_Problem statement:_ Reproduce verbatim the lines of the material below, starting at the line with "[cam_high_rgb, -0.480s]" and ending at the line with "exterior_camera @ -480", both inclusive; skip the rest.

*** Block opens ***

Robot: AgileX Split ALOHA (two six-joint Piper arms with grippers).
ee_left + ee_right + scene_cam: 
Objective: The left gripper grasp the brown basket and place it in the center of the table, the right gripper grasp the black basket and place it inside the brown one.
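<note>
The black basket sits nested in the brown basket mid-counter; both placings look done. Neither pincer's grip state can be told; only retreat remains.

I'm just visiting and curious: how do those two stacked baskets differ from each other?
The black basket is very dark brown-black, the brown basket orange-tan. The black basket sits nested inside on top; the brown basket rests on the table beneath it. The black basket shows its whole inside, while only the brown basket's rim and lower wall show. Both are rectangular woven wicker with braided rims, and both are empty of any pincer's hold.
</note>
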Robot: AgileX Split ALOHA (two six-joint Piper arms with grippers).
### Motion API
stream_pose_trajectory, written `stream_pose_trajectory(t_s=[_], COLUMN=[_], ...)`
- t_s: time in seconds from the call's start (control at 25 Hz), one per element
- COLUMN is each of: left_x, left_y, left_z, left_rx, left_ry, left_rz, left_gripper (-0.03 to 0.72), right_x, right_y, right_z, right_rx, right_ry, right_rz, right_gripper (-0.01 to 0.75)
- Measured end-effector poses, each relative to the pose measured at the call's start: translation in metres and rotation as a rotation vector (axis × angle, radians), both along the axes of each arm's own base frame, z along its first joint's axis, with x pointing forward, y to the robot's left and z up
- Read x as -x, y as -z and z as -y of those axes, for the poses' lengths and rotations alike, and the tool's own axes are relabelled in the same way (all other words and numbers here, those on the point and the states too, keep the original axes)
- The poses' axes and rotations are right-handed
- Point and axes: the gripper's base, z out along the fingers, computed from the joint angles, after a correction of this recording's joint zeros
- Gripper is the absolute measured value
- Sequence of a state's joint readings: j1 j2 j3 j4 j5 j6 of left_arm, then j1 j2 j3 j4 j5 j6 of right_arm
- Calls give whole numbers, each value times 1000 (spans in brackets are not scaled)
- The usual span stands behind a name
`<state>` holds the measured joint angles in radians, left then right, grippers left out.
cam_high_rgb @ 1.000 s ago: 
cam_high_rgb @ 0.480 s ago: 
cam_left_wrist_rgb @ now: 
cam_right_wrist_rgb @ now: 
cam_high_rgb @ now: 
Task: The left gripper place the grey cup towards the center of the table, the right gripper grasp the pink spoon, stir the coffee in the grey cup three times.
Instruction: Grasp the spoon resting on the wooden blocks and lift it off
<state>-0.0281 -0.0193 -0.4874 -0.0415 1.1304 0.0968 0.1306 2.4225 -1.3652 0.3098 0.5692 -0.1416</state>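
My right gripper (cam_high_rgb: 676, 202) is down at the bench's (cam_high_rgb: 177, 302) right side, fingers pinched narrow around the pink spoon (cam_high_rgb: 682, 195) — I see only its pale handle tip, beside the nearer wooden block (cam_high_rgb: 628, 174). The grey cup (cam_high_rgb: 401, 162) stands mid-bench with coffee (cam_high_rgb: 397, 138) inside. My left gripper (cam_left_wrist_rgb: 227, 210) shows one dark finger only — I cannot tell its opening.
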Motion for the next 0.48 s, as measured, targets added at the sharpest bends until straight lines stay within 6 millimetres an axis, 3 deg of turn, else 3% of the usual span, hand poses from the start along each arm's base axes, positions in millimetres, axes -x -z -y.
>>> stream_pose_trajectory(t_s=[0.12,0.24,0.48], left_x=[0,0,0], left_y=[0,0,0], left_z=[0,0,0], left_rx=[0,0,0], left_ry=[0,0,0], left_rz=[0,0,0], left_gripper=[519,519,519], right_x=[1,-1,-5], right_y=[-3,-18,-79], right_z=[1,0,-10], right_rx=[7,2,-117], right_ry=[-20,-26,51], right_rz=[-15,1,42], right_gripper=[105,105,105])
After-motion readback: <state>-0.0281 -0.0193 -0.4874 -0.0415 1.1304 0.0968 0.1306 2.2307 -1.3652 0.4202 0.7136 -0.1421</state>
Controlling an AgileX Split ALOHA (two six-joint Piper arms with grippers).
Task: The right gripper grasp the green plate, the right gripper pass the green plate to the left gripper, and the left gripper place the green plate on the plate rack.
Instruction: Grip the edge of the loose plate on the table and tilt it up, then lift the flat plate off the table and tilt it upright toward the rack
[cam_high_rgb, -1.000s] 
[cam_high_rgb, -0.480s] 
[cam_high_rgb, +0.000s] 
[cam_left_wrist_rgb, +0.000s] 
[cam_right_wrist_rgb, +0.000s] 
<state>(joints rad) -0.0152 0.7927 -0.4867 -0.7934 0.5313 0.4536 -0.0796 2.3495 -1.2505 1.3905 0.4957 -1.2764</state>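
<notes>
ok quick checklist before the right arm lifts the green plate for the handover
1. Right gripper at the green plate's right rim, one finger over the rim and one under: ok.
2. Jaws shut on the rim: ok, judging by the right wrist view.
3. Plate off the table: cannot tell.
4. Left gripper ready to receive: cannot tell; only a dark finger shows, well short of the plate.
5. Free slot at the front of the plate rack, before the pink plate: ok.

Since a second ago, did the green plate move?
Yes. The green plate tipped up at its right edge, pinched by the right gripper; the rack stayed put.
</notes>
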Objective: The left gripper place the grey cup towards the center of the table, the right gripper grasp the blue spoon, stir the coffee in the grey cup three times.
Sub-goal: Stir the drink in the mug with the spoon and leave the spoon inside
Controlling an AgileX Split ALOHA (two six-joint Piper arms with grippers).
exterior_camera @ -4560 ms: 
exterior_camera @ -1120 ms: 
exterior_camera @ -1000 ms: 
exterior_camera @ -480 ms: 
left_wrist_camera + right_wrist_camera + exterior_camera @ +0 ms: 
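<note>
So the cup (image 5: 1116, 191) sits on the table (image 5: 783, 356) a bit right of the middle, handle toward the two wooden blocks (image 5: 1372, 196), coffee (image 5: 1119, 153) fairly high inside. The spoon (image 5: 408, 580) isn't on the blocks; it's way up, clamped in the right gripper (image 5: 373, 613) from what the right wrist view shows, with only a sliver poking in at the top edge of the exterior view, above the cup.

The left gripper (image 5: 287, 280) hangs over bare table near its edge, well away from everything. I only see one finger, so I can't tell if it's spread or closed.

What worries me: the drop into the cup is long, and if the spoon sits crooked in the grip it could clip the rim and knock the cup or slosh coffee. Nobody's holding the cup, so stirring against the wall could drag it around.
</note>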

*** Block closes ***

_Exercise response:_
[cam_high_rgb, -0.480s] 
[cam_high_rgb, +0.000s] 
[cam_left_wrist_rgb, +0.000s] 
[cam_right_wrist_rgb, +0.000s] 
<state>(joints rad) -0.0152 0.7927 -0.4867 -0.7934 0.5313 0.4536 -0.0796 2.3495 -1.2505 1.3905 0.4957 -1.2764</state>
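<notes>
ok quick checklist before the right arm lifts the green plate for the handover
1. Right gripper at the green plate's right rim, one finger over the rim and one under: ok.
2. Jaws shut on the rim: ok, judging by the right wrist view.
3. Plate off the table: cannot tell.
4. Left gripper ready to receive: cannot tell; only a dark finger shows, well short of the plate.
5. Free slot at the front of the plate rack, before the pink plate: ok.

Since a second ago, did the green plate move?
Yes. The green plate tipped up at its right edge, pinched by the right gripper; the rack stayed put.
</notes>
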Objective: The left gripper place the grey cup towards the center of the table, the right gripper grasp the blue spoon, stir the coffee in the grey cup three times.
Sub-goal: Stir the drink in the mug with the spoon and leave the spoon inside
Controlling an AgileX Split ALOHA (two six-joint Piper arms with grippers).
exterior_camera @ -4560 ms: 
exterior_camera @ -1120 ms: 
exterior_camera @ -1000 ms: 
exterior_camera @ -480 ms: 

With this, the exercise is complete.